It's likely you already have a pretty good idea of what it means to feel anxiety. Heck, you could probably write a similar post and cover most everything about it. I wanted to take a moment and briefly describe how anxiety could look if it reaches the clinical level. In follow-up posts, I will explore the myriad of ways to lessen its influence on your life (*see my "Stress Reduction Series" for more).
Generalized Anxiety Disorder, also known as GAD, is a very common and widespread type of anxiety. Typically, General Anxiety sufferers have persistent, unspecified worry about everyday things. The person with General Anxiety expects the worst to happen, believes their views to be true and then act upon their beliefs, by avoiding whatever triggers the anxiety. Chronic worry affects every aspect of life (from sleep, nutrition, purpose, community, relationships, etc…).

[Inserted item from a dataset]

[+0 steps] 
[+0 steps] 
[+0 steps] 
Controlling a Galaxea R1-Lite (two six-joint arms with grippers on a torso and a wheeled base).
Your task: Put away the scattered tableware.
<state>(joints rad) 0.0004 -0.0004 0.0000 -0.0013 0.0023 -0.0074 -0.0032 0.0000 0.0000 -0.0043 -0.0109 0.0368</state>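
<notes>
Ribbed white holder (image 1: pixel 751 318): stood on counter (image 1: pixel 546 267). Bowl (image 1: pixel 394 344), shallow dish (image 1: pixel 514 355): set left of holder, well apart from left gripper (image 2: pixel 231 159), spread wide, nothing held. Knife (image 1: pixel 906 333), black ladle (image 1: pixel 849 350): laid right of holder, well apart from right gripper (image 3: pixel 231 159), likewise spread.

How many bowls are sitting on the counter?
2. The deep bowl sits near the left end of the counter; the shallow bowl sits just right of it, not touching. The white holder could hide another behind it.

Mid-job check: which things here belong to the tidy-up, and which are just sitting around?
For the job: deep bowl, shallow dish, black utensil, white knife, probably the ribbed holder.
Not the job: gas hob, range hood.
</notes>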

A GAD condition is a learned behavior, we are not born with it. When we have anxious thoughts, they trigger feelings of anxiety/discomfort which we then act upon to avoid feeling anxious; thereby creating a vicious cycle that goes around and around until it is interrupted.
The behavior we use to ease the anxiety (double-checking, not going out, not asking a question, etc.) in the short term helps our anxiety, but in the long term keeps us stuck in severe anxiety.
General Anxiety Disorder typically leaves sufferers awake at night and unable to handle small things in life that once seemed normal. This is down to an increasingly negative level of appraisal of what’s going on. This can be returned to normal again. An important step going forward is learning how to recognize the behaviors that keep the cycle in motion. This can be a very challenging task. When the anxiety reaches a clinical level, it will likely take a professional to help you through.
GAD is also common among people with panic disorders and obsessive-compulsive disorders. It naturally halts our resources and leaves us exhausted, and one of the most frustrating aspects is that it can cause depression when we are hurting with it over a long period of time.